Pilihan Karir

Donald TrumpPada suatu kesempatan ngobrol dg Bapak Suhadi Salam, waktu itu beliau menjabat KUAI (Pjs Duta Besar) di KBRI New Delhi, saya mendapat nasihat berharga yg intinya begini: “..cepatlah diselesaikan studinya dan cepatlah berkarir. Sukses dan tidaknya karir seseorang akan diketahui pada saat seseorang usia 40 tahun.” Artinya, cepat pulang, bekerja dan kalau bisa, meloncat-loncat tangga karir agar cepat sampai tangga karir tertinggi.

Lukman Nul Hakim pada suatu kesempatan ngobrol di rumah saya yg terkenal rapi dan bersih juga bertanya dg nada yg hampir sama: “Ingin berkarir di mana setelah pulang nanti?”

Saya memaklumi kepedulian beliau (dan juga pertanyaan Lukman) dan berterima kasih. Namun pada saat yg sama saya memahami bahwa saya dan beliau berada dalam zona pemikiran yg berbeda, dan karena itu nasihat beliau saya tanggapi dg senyuman tanpa komentar lebih lanjut.

Saya hidup dalam dua lingkungan budaya etnik dg pola pikir yg sama sekali berbeda: Jawa dan Madura. Lingkungan Jawa dari keluarga ibu tampaknya memiliki pola pikir yg hampir sama dg Pak Suhadi Salam dan Lukman: karir adalah bekerja di sebuah instanti pemerintahan dan/atau perusahaan PMA terkenal. Semakin cepat mendapat promosi jabatan, semakin tinggi nilai keberhasilan, apalagi kalau bisa menduduki posisi CEO di sebuah perusahaan PMA atau MNC (multi-national company).

Dan memang itulah realitas yg terjadi pada keluarga dari ibu: banyak dari mereka yg menduduki berbagai posisi puncak di instansi pemerintah maupun institusi swasta; menjadi PNS sampai eselon yg paling tinggi atau direktur sebuah perusahaan PMA.

Dari keluarga ayah yg asli Madura, situasinya sama sekali berbeda. Tidak ada satupun dari mereka yg bekerja pada instansi pemerintah atau swasta. Sebaliknya, mereka menciptakan pekerjaan.

Mana yg lebih baik dari kedua pilihan “karir” tersebut adalah tergantung kecenderungan pola pikir masing-masing individu. Secara umum, asal bekerja dg dedikasi dan kejujuran dan tidak kompromi dg praktik korupsi, menjadi PNS atau manajer itu mulya. Sebaliknya, jadi pengusaha pun kalau suka bermain api juga kurang baik.

Bagi saya pribadi, penilaian baik dan/atau lebih baik mana adalah tergantung dari barometer berikut: sejauh mana karir atau pekerjaan yg kita lakukan itu dapat bermanfaat tidak hanya bagi kita dan keluarga kita, tapi juga pada lingkungan di sekitar kita; sejauh mana pekerjaan kita itu dapat membantu orang-orang yg membutuhkan uluran tangan kita dan memberdayakan kalangan lemah. Semakin besar sumbangan yg dapat kita berikan pada kalangan yg lemah, maka semakin tinggi nilai karir atau kerja kita.

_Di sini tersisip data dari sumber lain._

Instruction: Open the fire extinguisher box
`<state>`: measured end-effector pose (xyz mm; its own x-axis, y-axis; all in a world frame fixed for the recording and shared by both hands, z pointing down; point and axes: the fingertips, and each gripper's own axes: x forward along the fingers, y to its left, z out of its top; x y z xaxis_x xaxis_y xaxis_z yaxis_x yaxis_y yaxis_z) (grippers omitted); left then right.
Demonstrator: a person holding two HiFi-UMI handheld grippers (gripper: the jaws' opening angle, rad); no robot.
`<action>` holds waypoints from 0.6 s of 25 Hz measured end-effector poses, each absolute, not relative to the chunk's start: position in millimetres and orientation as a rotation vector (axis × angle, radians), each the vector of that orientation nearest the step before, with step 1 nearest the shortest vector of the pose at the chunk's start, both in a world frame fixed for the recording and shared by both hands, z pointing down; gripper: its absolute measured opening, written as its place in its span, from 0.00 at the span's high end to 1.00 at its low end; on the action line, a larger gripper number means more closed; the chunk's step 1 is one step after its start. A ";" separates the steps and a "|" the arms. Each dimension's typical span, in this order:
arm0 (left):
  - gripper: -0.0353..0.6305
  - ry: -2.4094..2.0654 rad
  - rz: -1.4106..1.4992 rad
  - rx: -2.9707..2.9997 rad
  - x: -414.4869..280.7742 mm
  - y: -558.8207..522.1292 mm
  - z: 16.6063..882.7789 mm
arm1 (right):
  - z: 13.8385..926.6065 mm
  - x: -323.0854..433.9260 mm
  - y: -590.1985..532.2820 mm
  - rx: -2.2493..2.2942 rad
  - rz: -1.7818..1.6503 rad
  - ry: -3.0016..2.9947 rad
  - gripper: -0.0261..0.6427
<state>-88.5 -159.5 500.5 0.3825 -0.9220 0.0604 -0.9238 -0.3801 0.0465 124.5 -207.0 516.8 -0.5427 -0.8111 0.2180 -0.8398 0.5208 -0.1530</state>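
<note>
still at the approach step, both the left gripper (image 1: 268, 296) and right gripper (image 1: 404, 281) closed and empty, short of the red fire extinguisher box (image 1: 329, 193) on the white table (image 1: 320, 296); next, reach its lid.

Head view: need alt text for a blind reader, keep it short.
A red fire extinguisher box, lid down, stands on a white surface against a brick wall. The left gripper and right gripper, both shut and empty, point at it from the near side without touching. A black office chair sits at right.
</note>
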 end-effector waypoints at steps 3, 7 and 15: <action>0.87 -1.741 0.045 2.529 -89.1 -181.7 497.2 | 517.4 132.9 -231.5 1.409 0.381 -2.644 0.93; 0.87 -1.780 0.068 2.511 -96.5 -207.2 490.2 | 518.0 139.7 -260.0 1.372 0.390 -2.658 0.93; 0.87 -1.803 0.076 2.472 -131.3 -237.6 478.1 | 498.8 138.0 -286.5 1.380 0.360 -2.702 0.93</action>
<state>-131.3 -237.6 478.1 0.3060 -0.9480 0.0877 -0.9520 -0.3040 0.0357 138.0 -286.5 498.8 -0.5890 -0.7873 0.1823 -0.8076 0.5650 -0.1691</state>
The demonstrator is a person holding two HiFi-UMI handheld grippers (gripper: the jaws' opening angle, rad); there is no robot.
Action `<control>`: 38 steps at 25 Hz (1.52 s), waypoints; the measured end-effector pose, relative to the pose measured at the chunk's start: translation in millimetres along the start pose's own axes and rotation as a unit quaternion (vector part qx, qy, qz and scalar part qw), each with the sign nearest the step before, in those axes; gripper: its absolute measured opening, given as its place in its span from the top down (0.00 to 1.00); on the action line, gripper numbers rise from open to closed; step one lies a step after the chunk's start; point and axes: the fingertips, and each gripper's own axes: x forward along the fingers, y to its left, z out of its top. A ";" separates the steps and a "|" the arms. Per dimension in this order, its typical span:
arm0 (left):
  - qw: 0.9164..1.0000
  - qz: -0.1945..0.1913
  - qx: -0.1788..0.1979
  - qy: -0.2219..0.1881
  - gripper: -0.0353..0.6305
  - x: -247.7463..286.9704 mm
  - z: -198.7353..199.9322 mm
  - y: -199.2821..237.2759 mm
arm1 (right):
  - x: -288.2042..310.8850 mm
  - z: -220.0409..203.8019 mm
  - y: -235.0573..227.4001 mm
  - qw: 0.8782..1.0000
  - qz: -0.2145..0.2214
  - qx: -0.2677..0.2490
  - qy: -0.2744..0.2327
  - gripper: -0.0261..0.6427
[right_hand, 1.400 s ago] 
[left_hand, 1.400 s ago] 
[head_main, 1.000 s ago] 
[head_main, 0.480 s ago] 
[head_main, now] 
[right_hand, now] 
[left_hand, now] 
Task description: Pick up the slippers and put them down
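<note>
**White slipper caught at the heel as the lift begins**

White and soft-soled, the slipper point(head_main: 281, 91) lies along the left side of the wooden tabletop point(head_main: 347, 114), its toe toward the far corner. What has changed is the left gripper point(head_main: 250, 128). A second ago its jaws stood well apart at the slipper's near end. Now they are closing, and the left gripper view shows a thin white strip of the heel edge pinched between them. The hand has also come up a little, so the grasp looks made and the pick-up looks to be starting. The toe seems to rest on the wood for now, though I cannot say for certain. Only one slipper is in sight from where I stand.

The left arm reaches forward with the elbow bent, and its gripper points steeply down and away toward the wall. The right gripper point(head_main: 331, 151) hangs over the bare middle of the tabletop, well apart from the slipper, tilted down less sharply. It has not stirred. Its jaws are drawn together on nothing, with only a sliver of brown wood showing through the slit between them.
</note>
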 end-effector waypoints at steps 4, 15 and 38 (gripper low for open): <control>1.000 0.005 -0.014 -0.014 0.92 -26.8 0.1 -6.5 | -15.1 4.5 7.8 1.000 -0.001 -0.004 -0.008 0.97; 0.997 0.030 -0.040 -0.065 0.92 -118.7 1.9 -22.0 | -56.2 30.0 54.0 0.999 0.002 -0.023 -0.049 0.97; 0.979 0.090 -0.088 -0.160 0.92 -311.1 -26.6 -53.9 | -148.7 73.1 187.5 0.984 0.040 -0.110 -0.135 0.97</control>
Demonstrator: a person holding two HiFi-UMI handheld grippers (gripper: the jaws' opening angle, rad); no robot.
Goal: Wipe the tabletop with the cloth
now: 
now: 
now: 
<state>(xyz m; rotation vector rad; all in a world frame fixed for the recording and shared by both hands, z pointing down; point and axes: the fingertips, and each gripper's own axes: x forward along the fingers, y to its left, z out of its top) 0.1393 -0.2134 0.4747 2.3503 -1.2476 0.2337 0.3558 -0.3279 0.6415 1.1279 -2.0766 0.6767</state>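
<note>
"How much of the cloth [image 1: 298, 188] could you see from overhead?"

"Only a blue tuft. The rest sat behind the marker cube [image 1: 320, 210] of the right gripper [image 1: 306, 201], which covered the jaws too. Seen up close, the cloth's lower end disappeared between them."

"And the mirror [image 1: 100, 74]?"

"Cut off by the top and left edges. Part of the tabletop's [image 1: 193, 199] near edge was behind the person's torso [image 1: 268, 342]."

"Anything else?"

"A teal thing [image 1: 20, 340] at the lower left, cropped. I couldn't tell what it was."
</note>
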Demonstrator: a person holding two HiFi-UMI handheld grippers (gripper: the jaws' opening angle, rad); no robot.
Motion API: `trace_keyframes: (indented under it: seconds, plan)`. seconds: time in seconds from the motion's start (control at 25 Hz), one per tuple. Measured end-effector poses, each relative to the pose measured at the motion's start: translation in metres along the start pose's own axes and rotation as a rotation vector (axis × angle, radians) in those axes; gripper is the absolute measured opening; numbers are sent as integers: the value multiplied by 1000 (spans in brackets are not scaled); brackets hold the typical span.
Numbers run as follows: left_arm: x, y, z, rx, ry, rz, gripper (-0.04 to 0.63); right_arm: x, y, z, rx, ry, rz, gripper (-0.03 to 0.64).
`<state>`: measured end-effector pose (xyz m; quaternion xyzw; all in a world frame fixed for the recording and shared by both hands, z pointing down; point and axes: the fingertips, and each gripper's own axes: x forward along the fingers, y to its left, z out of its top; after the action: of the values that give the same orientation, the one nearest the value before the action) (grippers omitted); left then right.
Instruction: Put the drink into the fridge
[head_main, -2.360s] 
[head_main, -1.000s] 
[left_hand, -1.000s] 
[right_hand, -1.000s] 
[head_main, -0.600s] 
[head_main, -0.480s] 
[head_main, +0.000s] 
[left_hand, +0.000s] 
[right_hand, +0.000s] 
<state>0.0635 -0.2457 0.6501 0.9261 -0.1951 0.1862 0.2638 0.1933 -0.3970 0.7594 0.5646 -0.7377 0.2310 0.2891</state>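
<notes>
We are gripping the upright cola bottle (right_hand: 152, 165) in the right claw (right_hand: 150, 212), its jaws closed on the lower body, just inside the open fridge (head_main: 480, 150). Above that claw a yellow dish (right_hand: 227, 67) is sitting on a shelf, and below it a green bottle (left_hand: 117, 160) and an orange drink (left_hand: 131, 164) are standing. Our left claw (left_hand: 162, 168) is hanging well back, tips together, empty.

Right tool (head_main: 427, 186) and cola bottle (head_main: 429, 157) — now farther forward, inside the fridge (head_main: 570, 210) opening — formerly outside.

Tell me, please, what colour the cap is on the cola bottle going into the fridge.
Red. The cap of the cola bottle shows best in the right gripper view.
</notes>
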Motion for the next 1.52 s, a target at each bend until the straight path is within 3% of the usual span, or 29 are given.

Menjadi PNS, profesional atau pegawai apapun bisa dijadikan sarana untuk membantu termasuk dg mempermudah jasa layanan orang yg membutuhkan layanan di tempat kita bekerja. Namun saya lihat menjadi pengusaha, entrepreneur atau wiraswasta memiliki dampak sumbangsih yg jauh lebih berpengaruh: dari mulai menciptakan lapangan kerja, bantuan finansial secara langsung pada kaum dhuafa sampai dampak ekonomi makro negara. Dan inilah salah satu jawaban saya pada pertanyaan Lukman di atas: saya ingin bekerja– apapun asal yg halal –yg tidak hanya mencukupi kebutuhan saya dan keluarga, tapi juga ada kelebihan yg dapat disumbangkan baik langsung (pemberian beasiswa, menciptakan yayasan sosial, dll) maupun tidak langsung (dg cara menciptakan lapangan kerja). Suatu kenginan yg saya pikir mustahil atau sulit terlaksana kalau saya jadi pekerja, bukan pencipta pekerjaan.

Dan saya melihat pola kecenderungan yg sesuai dg apa yg telah digambarkan di atas pada dua tipe keluarga saya: yg dari kalangan keluarga ibu lebih banyak disibukkan dg kegiatan kewajiban rutin sehari-hari: pagi berkemas, ke kantor, pulang sore, malam istirahat, pagi ke kantor lagi, dst. Suatu rutinitias yg akan membuat saya stress dg hanya membayangkan. Keluhan pun sering terdengar, dari bos yg galak, gaji dipotong, gosip korupsi, dll. Tak ada lagi ruang untuk memikirkan betapa sedihnya nasib tetangga sebelah yg sakit tapi tak punya biaya untuk berobat, yg anaknya tak mampu sekolah karena tak ada biaya, yg cuma dapat makan sehari sekali karena gaji kecil, dll.

Sebaliknya, suasana “santai” tak dikendalikan rutinitas harian tampak menyolok di kalangan keluarga dari ayah; maklum mereka bekerja buat “perusahaan” sendiri, menentukan jam kerja sendiri, kadang bekerja 18 jam atau 8 jam sehari tidak ada yg marah. Mereka tidak punya bos, karena merekalah bos-nya. Dalam kehidupan sosial jelas lebih berbeda lagi, banyak waktu dan uang untuk menyantuni anak yatim, mengunjungi keluarga yg ditimpa musibah, membantu sekolah anak yg orang tuanya tak mampu membiayai, dll.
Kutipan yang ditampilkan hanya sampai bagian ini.